Here are a few of the techniques Apple’s management uses to integrate innovation to sustain new products enterprise and pick up from its sporadic failures:

1. Disregard Trend. Apple makes its own trends rather than following the market trends. Apple didn’t consider making a economical “mini” laptop to respond to the “netbook” trend, instead it released the super thin, super expensive MacBook Air, a product representative of the “Macworld”.

2. Be your toughest critic. Ultimately, Apple succeeds because it not only beats its competitors but also strives each year to beat itself. As management guru Peter Drucker noted long ago, “Your being the one who makes your products, process, or service obsolete is the only way to prevent your competitor from doing so.” In the process of trying to outdo itself, Apple often leaves its competition in the dust.

3. Clear your mind and “Think Different”. Great products, according to Mr. Jobs, are triumphs of “taste.” And taste, he explains, is a byproduct of study, observation and being steeped in the culture of the past and present, of “trying to expose yourself to the best things humans have done and then bring those things into what you are doing.”

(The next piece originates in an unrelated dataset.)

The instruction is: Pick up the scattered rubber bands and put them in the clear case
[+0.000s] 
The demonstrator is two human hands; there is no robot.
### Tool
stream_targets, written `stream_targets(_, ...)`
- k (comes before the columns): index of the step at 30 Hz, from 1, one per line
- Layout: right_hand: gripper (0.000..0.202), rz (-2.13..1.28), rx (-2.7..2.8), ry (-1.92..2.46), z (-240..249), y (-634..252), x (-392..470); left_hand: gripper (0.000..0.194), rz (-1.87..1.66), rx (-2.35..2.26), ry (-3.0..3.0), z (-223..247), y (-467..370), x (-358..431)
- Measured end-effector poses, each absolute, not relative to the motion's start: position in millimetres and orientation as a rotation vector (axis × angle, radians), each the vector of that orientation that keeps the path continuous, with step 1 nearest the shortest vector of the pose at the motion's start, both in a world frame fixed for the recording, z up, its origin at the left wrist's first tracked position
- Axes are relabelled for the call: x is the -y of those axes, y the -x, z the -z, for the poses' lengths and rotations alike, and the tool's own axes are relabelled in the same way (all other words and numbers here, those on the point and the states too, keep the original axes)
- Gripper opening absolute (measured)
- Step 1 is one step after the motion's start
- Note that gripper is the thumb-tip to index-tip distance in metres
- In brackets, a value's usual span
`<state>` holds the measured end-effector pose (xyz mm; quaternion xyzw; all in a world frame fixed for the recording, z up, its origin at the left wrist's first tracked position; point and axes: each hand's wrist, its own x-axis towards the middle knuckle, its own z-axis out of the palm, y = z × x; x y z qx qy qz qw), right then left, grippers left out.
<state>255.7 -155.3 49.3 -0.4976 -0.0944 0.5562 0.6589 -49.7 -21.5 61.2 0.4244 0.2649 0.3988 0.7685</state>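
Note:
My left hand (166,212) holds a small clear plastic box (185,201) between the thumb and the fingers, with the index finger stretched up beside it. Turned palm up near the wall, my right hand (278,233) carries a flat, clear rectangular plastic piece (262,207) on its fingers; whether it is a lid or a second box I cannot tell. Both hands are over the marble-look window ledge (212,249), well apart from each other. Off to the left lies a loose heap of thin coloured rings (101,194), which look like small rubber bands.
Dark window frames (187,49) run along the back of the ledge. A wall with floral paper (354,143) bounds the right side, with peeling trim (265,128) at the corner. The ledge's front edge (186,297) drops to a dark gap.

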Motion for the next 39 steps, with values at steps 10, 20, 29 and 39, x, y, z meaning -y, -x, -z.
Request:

4. Pay less attention to market research and competitors. Apple doesn’t believe in developing their products through a combination of consumer focus groups and efforts to imitate successful products from other companies. In fact, Apple anticipates the future needs of customers and fulfills the niche. IPod and iPhone are clear proof of that.

How can we get our clients “Think Differently” to be innovative in their work culture?